When a conversation turns to the subject of 'favorites', I get a pit in my stomach, a sense of dread equal only to that which I experience when asked to pray. out. loud. (a phobia which I am well aware makes me very un-pastor's wife-like) When a conversation turns to 'favorites' I over-think myself to exhaustion until the inevitable question is posed: "What's your favorite song?"
I start to twitch and short circuit, because it's just too much for my brain to process. Favorite song?!? Like, all time favorite? Or favorite love song? Or dance song? By a group or a solo artist? Malfunction. Malfunction. System Overload. [said in my best nerdy robot voice]
You see, I'm a music person thru and thru. While I may not love all kinds of music, I do appreciate all kinds of music and can listen to anything. Asking me to pick my favorite song is like asking Kim Kardashian to pick her favorite picture of herself. Darn near impossible.
Before The Fishbowl Effect was conceived, I knew boundaries in marriage was something I wanted to address, but like someone asking me to pick my favorite song, it's a daunting task, and it's something I've been putting off for several months due to the enormity of the topic. I think, for now, the best way to broach the subject of boundaries in marriage is to share with you some of ours.
Let me preface these by saying, we didn't start our marriage 13 & 1/2 years ago with these boundaries in place. Some of them were, because Allen already had them as personal boundaries, and some of them came as a result of a conversation that started with something along the lines of, "I felt really uncomfortable when...."
In no particular order, here are 3 of our biggies.
1) No one-on-one with the opposite sex.
This can be tricky as a pastor (youth or otherwise), because there are counseling situations when he has a young lady that wants to meet with him. He meets with her at church and leaves his office door open. Or he'll invite her over to our home and let her know that I will also be at the meeting. He doesn't have lunch with other women one on one. We even have a youth worker that is a dear friend of ours and occasionally there's need for she and Allen to go to Sam's to get ridiculous amounts of food for an event (she's the unofficial youth event caterer). They will not ride together; they take their own cars and meet at Sam's. This isn't about me not trusting Allen. It's about living above reproach; not giving anyone a reason to ever call into question what he's doing or who with. All it takes is one accusation.
2) Share passwords.
We have each others passwords. All of them. To everything. We can log into each others email, Facebook, twitter, etc at any time. There's a security in knowing that Allen has nothing to hide from me, and I have nothing to hide from him. Occasionally I'll tell him, "Hey, I'm working on something to don't look too closely at my email." For example, the church just celebrated Allen's 20th anniversary, and there were a few surprises I was privy to and had emails about that he of course didn't need to see. Or at Christmas if there's a shipment confirmation for a gift or something, I'll just give him a heads up not to poke around too much unless he wants to single-handedly destroy the magic of Christmas.
3) Protect family time.
This looks a little different for everyone, but good grief please be honest about it and about how you're feeling. I can't give you a formula for how you spend yours. Heck, I can't even give a formula for how we spend ours. It changes on a regular basis. The important thing is to communicate about where you're at. We are fortunate to be part of a church where our pastor is huge on family and making it a priority over the job. I understand though that when the job involves ministry, there's a fine line to walk. You don't want to neglect someone in need, but when someone in need has had my husband for 3 nights in a row, it's our turn dadgummit. When we were newlyweds, I would stuff this feeling. I thought I was being selfish by wanting him to stay home, or asking him to tell someone no to something they wanted him to do/come to/be a part of. I've learned the hard way that if I don't speak up about how I feel in those situations it will turn into resentment towards either Allen or the church. Or both. We are constantly checking our calendars and schedules and making sure we're not overdoing it. And to be quite honest a lot of times we are. We aren't great at this, but we're working on it.
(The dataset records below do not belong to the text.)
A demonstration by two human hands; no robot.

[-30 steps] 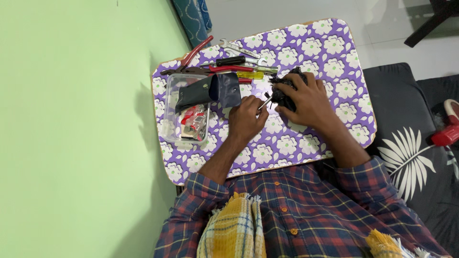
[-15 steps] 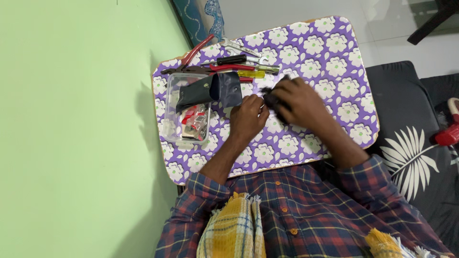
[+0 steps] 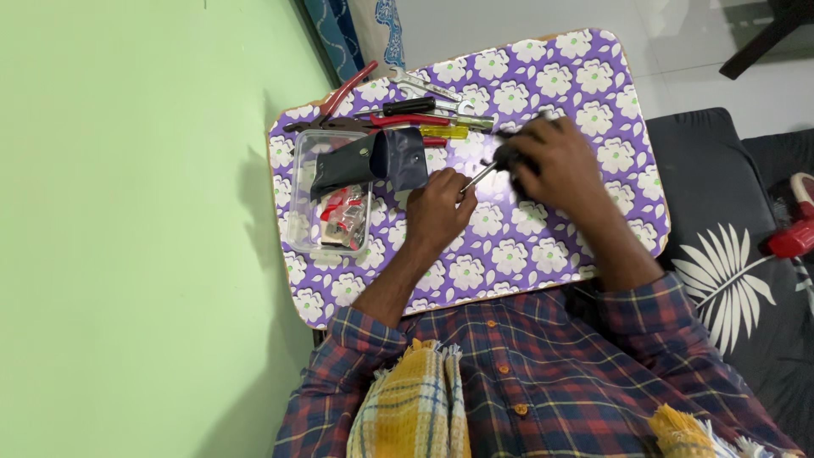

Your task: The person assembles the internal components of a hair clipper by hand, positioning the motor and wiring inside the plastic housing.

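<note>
The screwdriver (image 3: 476, 178) lies slanted over the flowered surface (image 3: 593, 93), its metal shaft pinched in the left hand (image 3: 438, 208). The right hand (image 3: 555, 161), blurred, wraps a dark object (image 3: 506, 157) at the tool's far end.

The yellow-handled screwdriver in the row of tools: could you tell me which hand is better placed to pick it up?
Probably the left. The left hand lies just below the yellow-handled screwdriver, though it grips a thin metal tool. The right hand sits farther right, closed on a small dark object.
</note>
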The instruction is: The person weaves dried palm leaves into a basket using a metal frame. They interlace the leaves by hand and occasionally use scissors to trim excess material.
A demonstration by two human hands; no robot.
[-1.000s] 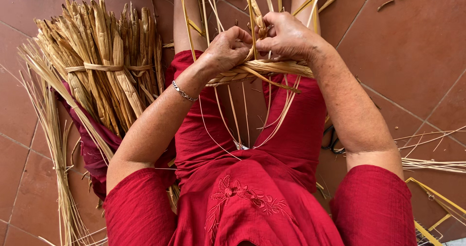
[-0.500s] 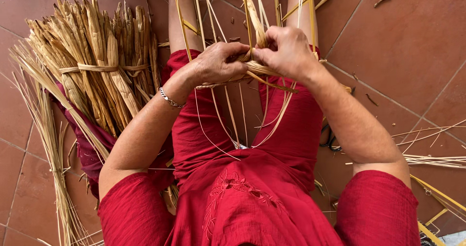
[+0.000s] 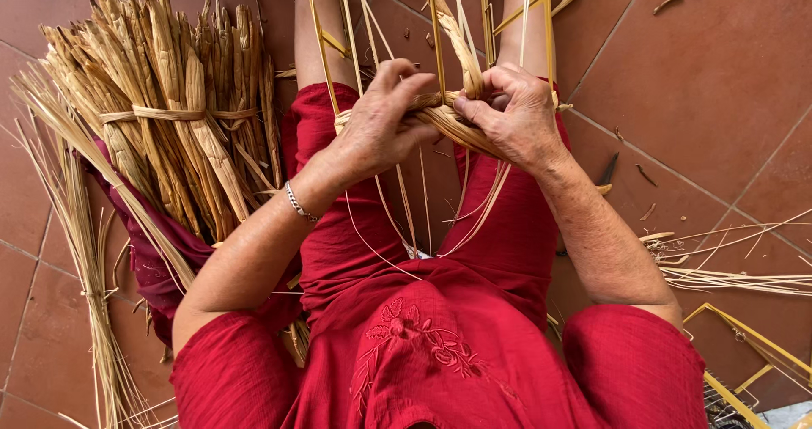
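Note:
My left hand (image 3: 382, 126) and my right hand (image 3: 516, 114) meet over my lap, both gripping a thick twisted rope of straw (image 3: 446, 116). The left hand's fingers curl around the rope from the left; the right hand pinches it from the right. A flat strand (image 3: 461, 44) rises from the rope between the hands. Several thin yellow stalks (image 3: 347, 31) run lengthwise past my legs, and loose fine strands hang down onto my red clothing (image 3: 423, 310). A silver bracelet (image 3: 296, 202) circles my left wrist.
A tied bundle of dried straw (image 3: 169, 116) lies on the tiled floor to my left, with long loose stalks (image 3: 85, 294) beside it. More loose straw (image 3: 744, 268) lies at the right. A yellow metal frame (image 3: 753, 344) shows at the lower right. Scraps dot the floor (image 3: 702, 82).
The camera has come closer. My hands have drawn together on the rope, and my left hand's fingers have spread over it.

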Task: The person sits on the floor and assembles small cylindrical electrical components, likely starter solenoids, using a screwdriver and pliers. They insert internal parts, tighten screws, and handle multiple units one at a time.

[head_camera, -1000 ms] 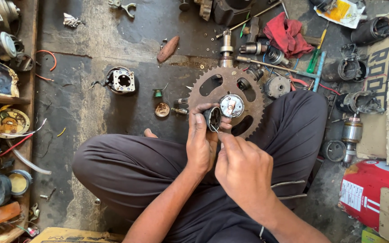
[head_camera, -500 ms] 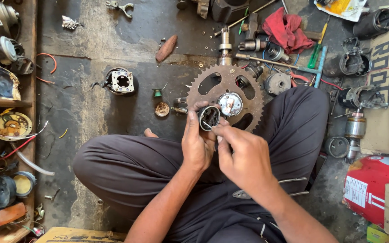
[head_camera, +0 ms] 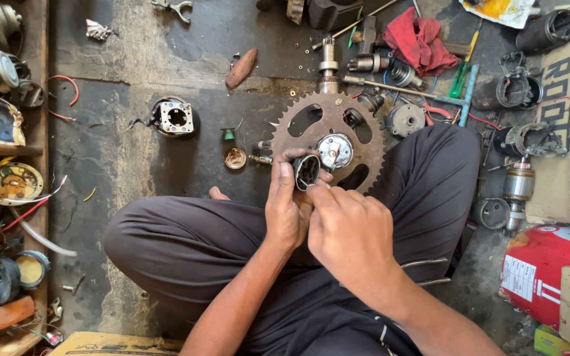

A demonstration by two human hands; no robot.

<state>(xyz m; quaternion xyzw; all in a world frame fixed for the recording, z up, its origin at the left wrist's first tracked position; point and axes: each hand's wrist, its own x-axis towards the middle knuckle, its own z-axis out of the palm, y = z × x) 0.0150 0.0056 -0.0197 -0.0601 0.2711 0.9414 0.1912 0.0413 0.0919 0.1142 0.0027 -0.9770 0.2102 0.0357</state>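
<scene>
Your left hand (head_camera: pixel 287 209) is gripping a small dark metal ring (head_camera: pixel 307 171), while your right hand (head_camera: pixel 348 227) is pinching at its lower edge, just above the big rusty sprocket (head_camera: pixel 328 135) on the floor (head_camera: pixel 120 165).

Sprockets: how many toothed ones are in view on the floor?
1. The rusty sprocket lies on the floor just beyond the left hand and right hand; clutter at the right may hide others.
</scene>
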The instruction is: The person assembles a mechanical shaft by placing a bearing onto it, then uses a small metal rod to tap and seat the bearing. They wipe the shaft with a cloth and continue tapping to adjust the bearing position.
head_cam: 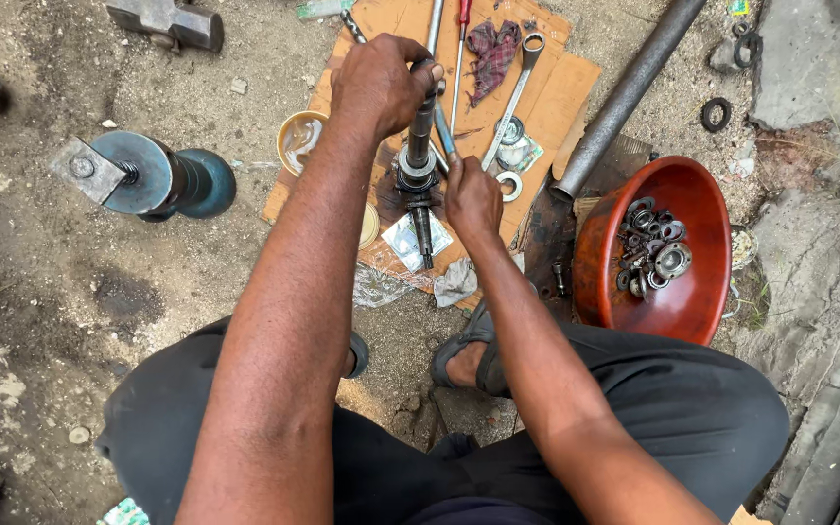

On a side note, if your husband is a pastor, ministry is his job. So while yes family time is important, there are times when you sacrifice family time so he can, well, be a pastor (I believe this is especially true if he's a youth pastor). There's give and take. The bottom line is communication. If you want more 'insight' I can tell you some specific things we do that work for us in this area. Just ask. :-)
These are a few that help us feel secure with each other and with our marriage. I'd love to hear what some of your boundaries are, or how you navigate the ups and downs in these areas.
Allen will be sharing his thoughts on boundaries in an upcoming (give us a week or two), highly anticipated (at least by me!) guest post (does it count as a guest post if we're married?).